French air power appears to be having the desired effect after reports that Islamist rebels have fled a second town in central Mali. Local officials said government troops were now in control of Diabaly.
The apparent recapture of the central town came just days after the rebels had overrun it in a counteroffensive against government troops.
"Diabaly is freed, the Islamists have left and the French and Malian troops have entered the town," a member of the municipal council told the AFP news agency on Friday.
A Malian military source confirmed the story to Reuters, saying the rebels had "fled the town dressed as civilians."
The city's mayor, Oumar Diakite said government troops were carrying out mopping-up operations in the town and that local residents had recovered some of the rebels' abandoned weapons.
"There are lots of burned-out vehicles that the Islamists tried to hide in the orchards," he said.
Although all indications from Malian sources were that Diabaly had been recaptured, the French Defense Ministry was far less definitive, with a spokesman saying there was "no fighting going on at this time."
The development follows the recapture of another central town, Konna, reported late on Thursday. Malian troops are reported to have retaken Konna with the help of French airstrikes. France, which launched its military intervention in response to the fall of Konna to the rebels a week ago, now has 1,800 soldiers on the ground in Mali, and is expected to increase the deployment to a maximum of 2,500 troops.
French President Francois Hollande had ordered the deployment, fearing that rebels could sweep from Konna through to the capital, Bamako, and create what he described as a “terrorist state.”
The French soldiers are expected to quickly hand over control of the mission to the West African ECOWAS bloc, which, under a United Nations mandate, is to deploy as many as 3,300 troops to recapture northern Mali from the Islamists.
The first troops from Togo and Nigeria arrived in the country on Thursday.
German transport planes bound for Bamako
Germany, which has pledged logistical support to Mali, has sent two Transall C-160 military planes to help transport troops fighting against the rebels.

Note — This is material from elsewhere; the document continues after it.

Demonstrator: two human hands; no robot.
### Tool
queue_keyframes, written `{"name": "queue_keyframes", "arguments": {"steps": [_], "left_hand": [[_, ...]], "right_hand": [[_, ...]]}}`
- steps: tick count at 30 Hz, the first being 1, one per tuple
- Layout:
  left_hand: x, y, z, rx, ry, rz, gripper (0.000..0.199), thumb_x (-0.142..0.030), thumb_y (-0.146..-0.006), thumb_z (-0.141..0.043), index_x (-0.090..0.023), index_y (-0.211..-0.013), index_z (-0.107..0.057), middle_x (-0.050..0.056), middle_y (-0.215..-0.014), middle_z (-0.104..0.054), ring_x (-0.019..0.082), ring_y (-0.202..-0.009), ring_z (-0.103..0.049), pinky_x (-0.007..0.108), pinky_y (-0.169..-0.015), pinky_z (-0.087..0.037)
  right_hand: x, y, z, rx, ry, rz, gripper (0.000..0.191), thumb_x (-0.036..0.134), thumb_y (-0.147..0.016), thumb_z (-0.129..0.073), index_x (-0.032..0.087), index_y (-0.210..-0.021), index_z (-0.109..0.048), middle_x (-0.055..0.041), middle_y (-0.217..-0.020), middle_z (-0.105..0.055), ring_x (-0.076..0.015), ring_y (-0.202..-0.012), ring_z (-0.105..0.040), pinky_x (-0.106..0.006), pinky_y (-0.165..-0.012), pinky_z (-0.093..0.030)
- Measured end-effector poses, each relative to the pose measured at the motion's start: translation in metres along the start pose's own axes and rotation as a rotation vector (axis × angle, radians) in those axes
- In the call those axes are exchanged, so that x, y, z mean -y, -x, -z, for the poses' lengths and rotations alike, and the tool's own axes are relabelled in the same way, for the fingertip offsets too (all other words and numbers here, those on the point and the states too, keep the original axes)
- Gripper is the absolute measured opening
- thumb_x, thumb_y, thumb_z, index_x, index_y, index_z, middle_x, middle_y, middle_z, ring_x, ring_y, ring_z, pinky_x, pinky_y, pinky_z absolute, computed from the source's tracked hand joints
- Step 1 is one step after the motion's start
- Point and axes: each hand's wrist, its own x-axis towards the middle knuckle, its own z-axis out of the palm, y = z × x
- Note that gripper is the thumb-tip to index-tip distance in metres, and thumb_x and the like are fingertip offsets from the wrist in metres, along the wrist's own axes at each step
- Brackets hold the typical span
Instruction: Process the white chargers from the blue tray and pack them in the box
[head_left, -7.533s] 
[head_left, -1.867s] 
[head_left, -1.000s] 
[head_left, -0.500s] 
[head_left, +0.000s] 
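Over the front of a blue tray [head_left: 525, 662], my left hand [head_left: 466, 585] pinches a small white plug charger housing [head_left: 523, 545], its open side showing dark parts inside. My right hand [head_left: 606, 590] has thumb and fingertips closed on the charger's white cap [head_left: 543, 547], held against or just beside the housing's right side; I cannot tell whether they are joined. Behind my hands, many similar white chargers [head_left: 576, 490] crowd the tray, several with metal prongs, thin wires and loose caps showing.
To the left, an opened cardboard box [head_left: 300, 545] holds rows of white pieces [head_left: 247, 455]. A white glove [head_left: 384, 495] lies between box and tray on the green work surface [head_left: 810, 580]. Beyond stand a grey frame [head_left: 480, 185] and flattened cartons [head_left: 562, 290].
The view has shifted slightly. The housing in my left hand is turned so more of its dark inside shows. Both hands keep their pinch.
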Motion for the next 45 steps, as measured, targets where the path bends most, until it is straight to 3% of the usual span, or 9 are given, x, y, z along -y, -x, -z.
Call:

The two aircraft, carrying medical supplies, were expected to arrive in Bamako on Saturday.
Meanwhile, the United Nations High Commissioner for Refugees has expressed concerns about growing numbers of people displaced by the fighting.
"Our new planning basis allows for additional displacement of up to 300,000 people inside Mali and 407,000 into neighbouring countries," UNHCR spokesperson Melissa Fleming told reporters in Geneva on Friday.
Current figures put the number of displaced within Mali at 229,000, with 147,000 having fled beyond the country's borders.